Some clever engineering was used to get this unprecedented look of the star that powers our solar system. Located in Maui, Hawaii, the National Science Foundation's National Solar Observatory outfitted the Daniel K. Inouye Solar Telescope with a 13-foot mirror. The mirror is constantly adjusting itself, changing its shape 2000 times per second to cancel out the distortions of the Earth's atmosphere and get a clear view of the Sun. Pointing a massive mirror at the Sun also generates a dangerous amount of heat. To stop the telescope from melting, it's cooled by a system consisting of a swimming pool's worth of ice and coolant distributed by 7.5 miles of piping.

The high-defintion picture of the Sun isn't just pretty to look at; it can also teach scientists about phenomena that affect our home planet. "NSF’s Inouye Solar Telescope will be able to map the magnetic fields within the Sun’s corona, where solar eruptions occur that can impact life on Earth," France Córdova, director of the National Science Foundation, said in a news release. "This telescope will improve our understanding of what drives space weather and ultimately help forecasters better predict solar storms.”
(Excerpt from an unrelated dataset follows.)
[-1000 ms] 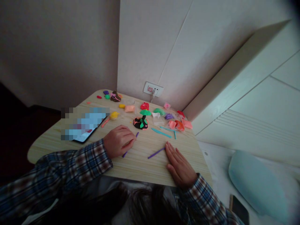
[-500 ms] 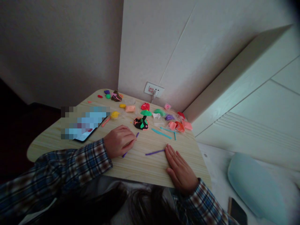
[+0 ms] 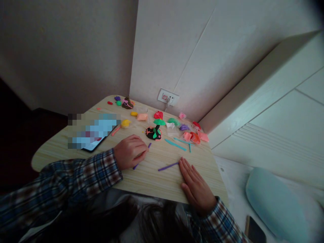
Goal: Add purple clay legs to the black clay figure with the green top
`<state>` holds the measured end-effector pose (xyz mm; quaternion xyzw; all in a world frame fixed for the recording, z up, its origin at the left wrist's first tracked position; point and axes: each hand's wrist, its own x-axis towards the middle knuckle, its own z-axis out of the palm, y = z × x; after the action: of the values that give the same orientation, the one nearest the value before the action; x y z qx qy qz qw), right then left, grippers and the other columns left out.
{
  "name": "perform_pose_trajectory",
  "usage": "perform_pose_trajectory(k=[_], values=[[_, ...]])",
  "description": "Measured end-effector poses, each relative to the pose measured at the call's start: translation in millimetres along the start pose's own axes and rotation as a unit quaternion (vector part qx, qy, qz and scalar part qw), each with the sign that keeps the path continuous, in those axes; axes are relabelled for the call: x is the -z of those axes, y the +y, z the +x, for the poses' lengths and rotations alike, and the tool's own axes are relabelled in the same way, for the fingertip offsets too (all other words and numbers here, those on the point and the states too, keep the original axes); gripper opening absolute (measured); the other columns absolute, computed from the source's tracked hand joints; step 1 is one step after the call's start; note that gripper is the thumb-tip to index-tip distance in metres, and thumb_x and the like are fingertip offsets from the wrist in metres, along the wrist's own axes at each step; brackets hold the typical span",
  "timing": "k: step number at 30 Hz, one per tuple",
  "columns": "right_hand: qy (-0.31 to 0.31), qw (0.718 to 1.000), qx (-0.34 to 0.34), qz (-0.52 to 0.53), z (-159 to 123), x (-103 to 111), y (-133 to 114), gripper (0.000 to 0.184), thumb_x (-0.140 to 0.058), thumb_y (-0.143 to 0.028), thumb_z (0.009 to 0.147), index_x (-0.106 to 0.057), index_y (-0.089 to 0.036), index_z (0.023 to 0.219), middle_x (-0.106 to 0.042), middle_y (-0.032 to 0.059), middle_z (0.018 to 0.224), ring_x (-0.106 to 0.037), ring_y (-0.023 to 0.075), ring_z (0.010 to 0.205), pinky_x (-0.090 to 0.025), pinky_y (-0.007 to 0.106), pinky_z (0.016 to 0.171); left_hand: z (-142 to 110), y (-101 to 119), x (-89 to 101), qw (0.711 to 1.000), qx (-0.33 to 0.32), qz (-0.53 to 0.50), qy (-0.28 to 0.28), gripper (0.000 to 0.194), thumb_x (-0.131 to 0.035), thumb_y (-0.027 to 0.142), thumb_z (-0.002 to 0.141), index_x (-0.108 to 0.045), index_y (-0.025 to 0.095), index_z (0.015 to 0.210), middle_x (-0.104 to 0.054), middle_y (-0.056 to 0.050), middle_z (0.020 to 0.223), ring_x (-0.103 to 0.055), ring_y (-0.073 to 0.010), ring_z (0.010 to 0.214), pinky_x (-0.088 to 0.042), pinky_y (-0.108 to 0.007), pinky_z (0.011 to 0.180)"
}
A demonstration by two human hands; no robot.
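Note:
My left hand (image 3: 131, 152) rests on the table with its fingers curled together over a thin purple clay roll (image 3: 150, 145). Both ends of that roll stick out from beneath the hand; its middle is hidden. A second purple clay roll (image 3: 167, 167) lies in front of me, its right end at the fingertips of my right hand (image 3: 197, 184). That hand is flat on the wood, fingers stretched out. Beyond the hands stands a clay model (image 3: 153, 132) with a black base and a green top. Blue modelling tools (image 3: 175, 144) lie to its right.
A phone or tablet (image 3: 94, 145), partly pixelated, lies on the left of the table (image 3: 157, 185). Clay packets (image 3: 194, 137) and small clay pieces (image 3: 127, 103) line the far side. Behind is a wall socket (image 3: 168, 97) with a plug; a pale blue cushion (image 3: 274, 202) lies at right.
The camera view has shifted slightly. The right-hand purple roll has swung a little, its left end now nearer me. My right hand has moved slightly with it; my left hand looks the same.

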<state>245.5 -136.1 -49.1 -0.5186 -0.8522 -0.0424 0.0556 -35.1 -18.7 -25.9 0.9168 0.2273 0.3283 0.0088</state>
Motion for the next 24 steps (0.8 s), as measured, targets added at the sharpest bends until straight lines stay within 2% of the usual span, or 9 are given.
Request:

By getting an intimate view of the Sun, astronomers hope to finally unravel some of its mysteries, like why its outer atmosphere, or corona, is so much hotter than its surface, and which forces dictate its magnetic seasons. This image is just a preview—the Daniel K. Inouye Solar Telescope is still being built, and formal observations don't begin until July. The plan is to use the telescope to capture at least four solar cycles, or 44 years of data.